Reviewing the episode for The A.V. Club, Caroline Siede believed it was "kind of funny" that The Falcon and the Winter Soldier had been described as a "buddy cop show" when that description was more fitting for Loki since Hiddleston and Wilson had a "much more interesting dynamic". "The Variant" did a better job of establishing the series' premise than the premiere episode did according to Siede, although it still had a lot of exposition and less subversive humor as the premiere. The lengthy dialogue scenes, particularly Loki and Mobius' that started about jet skis and ended about the nature of existence, were a highlight since it made all of the characters "feel more lived-in". For Siede, Di Martino's reveal confirmed the series would be "full of twists and reveals", and seeing the Variant blow up the Sacred Timeline was "an exhilarating cliffhanger" that suggested the series would not simply have a procedural structure and had yet to reveal who would actually be the heroes and villains.
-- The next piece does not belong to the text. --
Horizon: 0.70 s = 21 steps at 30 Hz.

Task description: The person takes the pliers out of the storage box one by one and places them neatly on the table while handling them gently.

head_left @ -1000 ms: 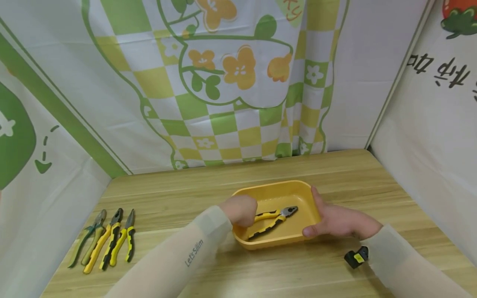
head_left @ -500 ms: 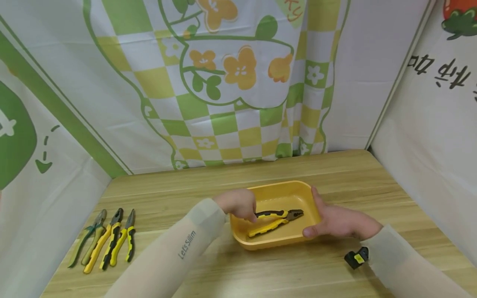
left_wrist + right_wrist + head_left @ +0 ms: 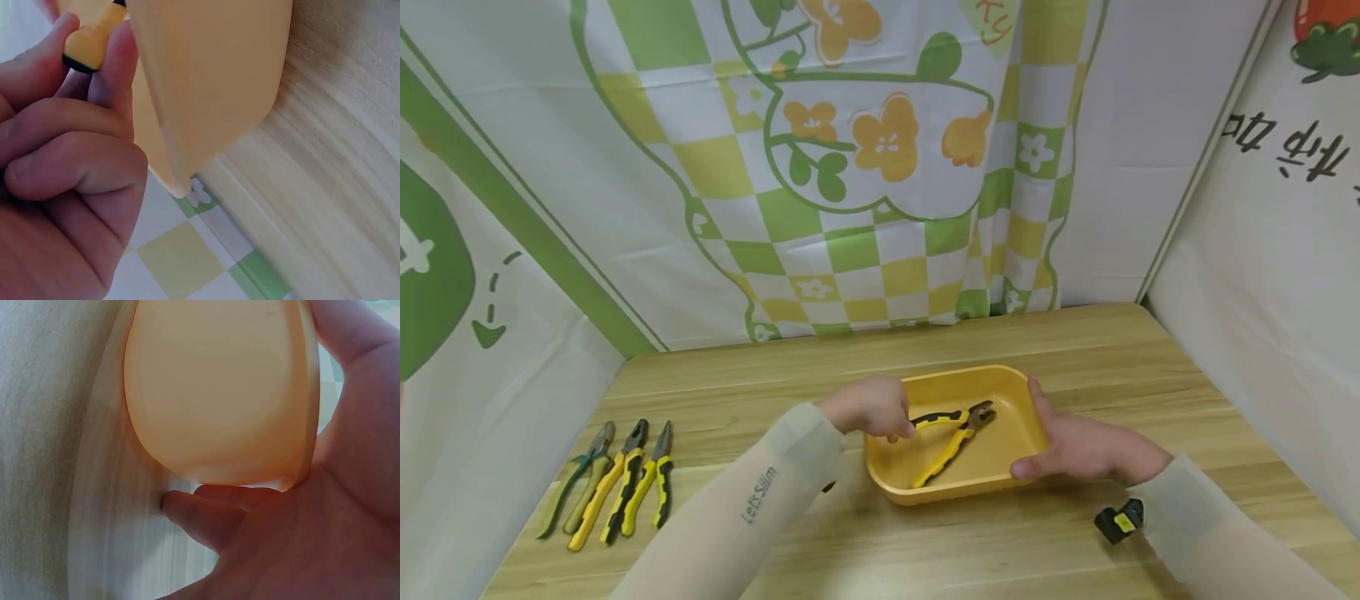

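A pair of yellow-and-black pliers (image 3: pixel 981 415) sits in a yellow plastic box (image 3: pixel 940 492), handles spread apart and its metal head toward the box's right end. My left hand (image 3: pixel 874 407) reaches over the box's left end and pinches the tip of one handle between thumb and finger. In the left wrist view the pinched handle end (image 3: pixel 86 47) shows beside the box wall, the other fingers curled below. At the opposite end, my right hand (image 3: pixel 1086 446) grips the box, its thumb at the front rim and a finger along the back corner.
Three other pliers lie side by side at the table's left: a green-handled pair (image 3: pixel 583 483), a yellow-and-black pair (image 3: pixel 617 492) and a long-nosed pair (image 3: pixel 651 483). A black device (image 3: pixel 1120 521) is by the right sleeve. A patterned curtain (image 3: pixel 880 250) hangs behind the wooden table (image 3: pixel 760 375).
My left hand has come up and left, with one handle in its pinch. The pliers have turned in the box, and their handles are spread wider. My right hand stays on the box.
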Tool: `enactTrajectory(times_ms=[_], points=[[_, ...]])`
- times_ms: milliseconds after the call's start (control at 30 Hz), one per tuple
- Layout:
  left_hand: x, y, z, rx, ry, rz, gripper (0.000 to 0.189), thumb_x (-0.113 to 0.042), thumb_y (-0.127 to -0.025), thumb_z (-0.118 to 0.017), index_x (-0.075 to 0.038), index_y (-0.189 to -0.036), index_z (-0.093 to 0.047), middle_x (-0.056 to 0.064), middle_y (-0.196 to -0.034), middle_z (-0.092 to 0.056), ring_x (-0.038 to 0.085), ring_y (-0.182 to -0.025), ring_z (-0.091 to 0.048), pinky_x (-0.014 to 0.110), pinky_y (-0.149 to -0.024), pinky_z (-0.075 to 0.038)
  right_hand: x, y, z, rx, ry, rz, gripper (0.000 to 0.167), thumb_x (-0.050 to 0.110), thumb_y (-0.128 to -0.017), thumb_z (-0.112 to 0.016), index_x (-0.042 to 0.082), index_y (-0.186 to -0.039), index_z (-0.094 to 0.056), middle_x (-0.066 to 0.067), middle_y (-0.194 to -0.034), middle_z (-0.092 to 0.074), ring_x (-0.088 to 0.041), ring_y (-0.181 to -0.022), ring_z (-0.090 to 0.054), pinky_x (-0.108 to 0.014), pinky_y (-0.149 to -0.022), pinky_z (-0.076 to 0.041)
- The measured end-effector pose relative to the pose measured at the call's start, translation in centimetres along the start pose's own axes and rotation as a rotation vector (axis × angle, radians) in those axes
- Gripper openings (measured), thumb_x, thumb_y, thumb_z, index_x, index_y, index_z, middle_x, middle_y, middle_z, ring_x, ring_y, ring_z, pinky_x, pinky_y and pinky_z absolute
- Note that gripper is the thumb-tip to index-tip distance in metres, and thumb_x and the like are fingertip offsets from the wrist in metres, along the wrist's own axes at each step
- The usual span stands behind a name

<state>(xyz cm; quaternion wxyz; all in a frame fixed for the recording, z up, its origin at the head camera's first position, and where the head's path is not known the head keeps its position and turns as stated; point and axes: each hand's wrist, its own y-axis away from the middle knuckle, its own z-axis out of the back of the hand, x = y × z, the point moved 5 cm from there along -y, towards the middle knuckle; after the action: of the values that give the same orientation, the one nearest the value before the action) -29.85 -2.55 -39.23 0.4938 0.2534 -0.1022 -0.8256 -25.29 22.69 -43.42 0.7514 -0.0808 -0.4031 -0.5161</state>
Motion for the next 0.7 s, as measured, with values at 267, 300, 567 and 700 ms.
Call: enactTrajectory(times_ms=[267, 300, 567, 700], points=[[0.9, 1.0, 0.8, -0.033, 0.148, 0.021, 0.016, -0.022, -0.095, -0.069, -0.009, -0.094, -0.078, -0.005, -0.075, -0.069, 0.014, -0.087, -0.063, 0.033, -0.077, -0.051, 0.3, 0.1, 0.0, 0.004, 0.013, 0.011, 0.135, 0.048, -0.083, -0.08, -0.005, -0.148, 0.026, -0.044, -0.141, -0.035, -0.031, -0.112, -0.054, -0.055, -0.106, -0.033], [1.0, 1.1, 0.9, -0.036, 0.154, 0.023, 0.017, -0.022, -0.096, -0.069, -0.009, -0.094, -0.078, -0.005, -0.076, -0.069, 0.015, -0.088, -0.063, 0.034, -0.078, -0.051, 0.3, 0.2, 0.0, 0.004, 0.015, 0.015, 0.135, 0.048, -0.083, -0.08, -0.006, -0.148, 0.026, -0.043, -0.14, -0.038, -0.031, -0.11, -0.054, -0.054, -0.106, -0.034], [2.1, 2.4, 1.8, -0.093, 0.304, 0.07, 0.015, -0.021, -0.095, -0.069, -0.009, -0.097, -0.078, -0.003, -0.079, -0.07, 0.02, -0.098, -0.063, 0.042, -0.086, -0.05, 0.5, 0.2, 0.0, -0.001, 0.006, 0.031, 0.136, 0.046, -0.082, -0.081, -0.006, -0.148, 0.026, -0.042, -0.137, -0.043, -0.032, -0.111, -0.054, -0.056, -0.105, -0.034], [3.1, 3.1, 2.2, -0.114, 0.4, 0.077, 0.015, -0.02, -0.096, -0.068, -0.009, -0.096, -0.077, -0.002, -0.081, -0.071, 0.014, -0.082, -0.058, 0.038, -0.076, -0.049, 0.3, 0.1, 0.0, 0.002, -0.006, 0.017, 0.136, 0.047, -0.082, -0.081, -0.005, -0.149, 0.026, -0.043, -0.141, -0.037, -0.032, -0.113, -0.053, -0.057, -0.106, -0.033]])
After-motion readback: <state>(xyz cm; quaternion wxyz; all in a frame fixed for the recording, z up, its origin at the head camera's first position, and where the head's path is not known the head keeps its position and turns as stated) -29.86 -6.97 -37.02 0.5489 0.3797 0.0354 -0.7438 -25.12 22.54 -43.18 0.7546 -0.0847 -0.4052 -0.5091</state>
Siede gave the episode a "B+". In a recap of the episode, Andy Welch of The Guardian called the onscreen chemistry between Hiddleston and Wilson the series' "greatest strength", saying their "cat-and-mouse relationship" was reminiscent of Frank Abagnale Jr and Carl Hanratty's in Catch Me If You Can (2002); Welch also opined that Loki's confrontation with the rogue variant of himself was "enjoyable, and brilliantly played by Hiddleston". Writing for Entertainment Weekly, Lauren Morgan said, "The second episode continues to be heavy on exposition, which is a little concerning since there are only six of them, but the surprise at the end of this one promises to kick the plot into high gear."